Introduction

Score facilitates the transfer and storage of your data seamlessly and flexibly for cloud-based projects. This storage and transfer system helps you manage data upload and download with powerful features such as file bundling and resumable downloads.

Score uses the concept of pre-signed URLs (see Amazon S3 definition here) to manage data transfer to and from your cloud storage provider. As such, Score can be thought of as a broker between an object storage system (such as Amazon S3) and the user authorization system, with the responsibility of validating user access and generating the pre-signed URLs required for object access.
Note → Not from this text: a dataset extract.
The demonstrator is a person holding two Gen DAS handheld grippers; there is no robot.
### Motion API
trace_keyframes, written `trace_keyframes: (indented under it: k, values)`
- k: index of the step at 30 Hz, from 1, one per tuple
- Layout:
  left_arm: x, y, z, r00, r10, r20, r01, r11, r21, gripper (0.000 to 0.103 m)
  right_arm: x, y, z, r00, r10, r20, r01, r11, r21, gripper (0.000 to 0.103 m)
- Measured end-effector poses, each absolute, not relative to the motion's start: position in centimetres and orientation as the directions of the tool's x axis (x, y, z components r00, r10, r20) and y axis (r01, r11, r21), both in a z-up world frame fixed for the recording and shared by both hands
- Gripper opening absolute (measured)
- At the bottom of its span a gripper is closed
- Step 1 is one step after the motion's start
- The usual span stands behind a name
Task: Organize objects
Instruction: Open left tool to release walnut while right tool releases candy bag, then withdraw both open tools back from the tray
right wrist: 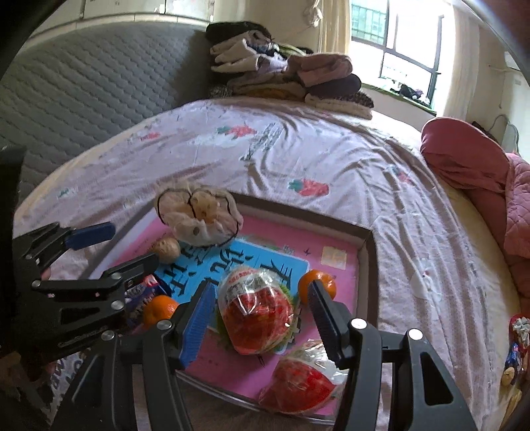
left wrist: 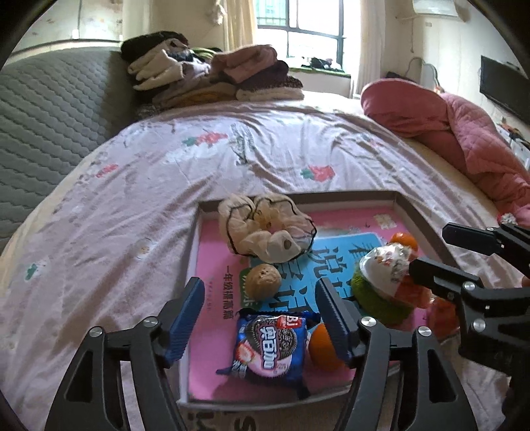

Working together, Song and Score enable secure and distributed data management. Score works with object-based storage including Amazon Web Services S3, Azure Storage, and Openstack Ceph to enable file upload and download that can be parallelized into multiple parts and easily resumed with high integrity for a fault-tolerant data transfer. Specific features to support genomic data have been built into Song and Score: file bundling to match genomic files with their index files, and slicing of a sequencing read file for a targeted region instead of downloading the whole file.

Features

Support for Multiple Storage Providers

Score currently supports data transfer with several popular cloud-based storage providers:

Multipart Uploads and Downloads

To enable high performance transfers, Scores supports multipart file uploads and downloads. By implementing a multipart transfer solution, Score provides several key benefits:

  • File downloads can be done in parts, being paused and resumed as required by the user
  • File transfers will automatically resumed if paused or interrupted mid-transfer (e.g. due to connection issues)
  • Parallelization of these transfer operations makes upload and download of files efficietn and fast

Data Integrity

Score performs standard MD5 validation against all file uploads and downloads to check for corrupted files and ensure data integrity.

Applications to Genomics

Similar to other products in the Overture software suite, Score has particularly useful applications in the field of Genomics, including the following features:

  • Ability to slice BAM and CRAM files by genomic regions using integrated command line tools
  • Integration of other samtools functionality in the Score client, such as ability to view reads from a BAM file

Integrations

As a data transfer management system, Score is focused on managing data upload and download, and does not handle the complexities of file metadata validation. To handle this, Score is built to interact with a required companion application, Song. Song is responsibe for validating file metadata, assigning unique global identifiers for data management, assigning permisssions for open (public) versus controlled (authentication required) file access, and so on.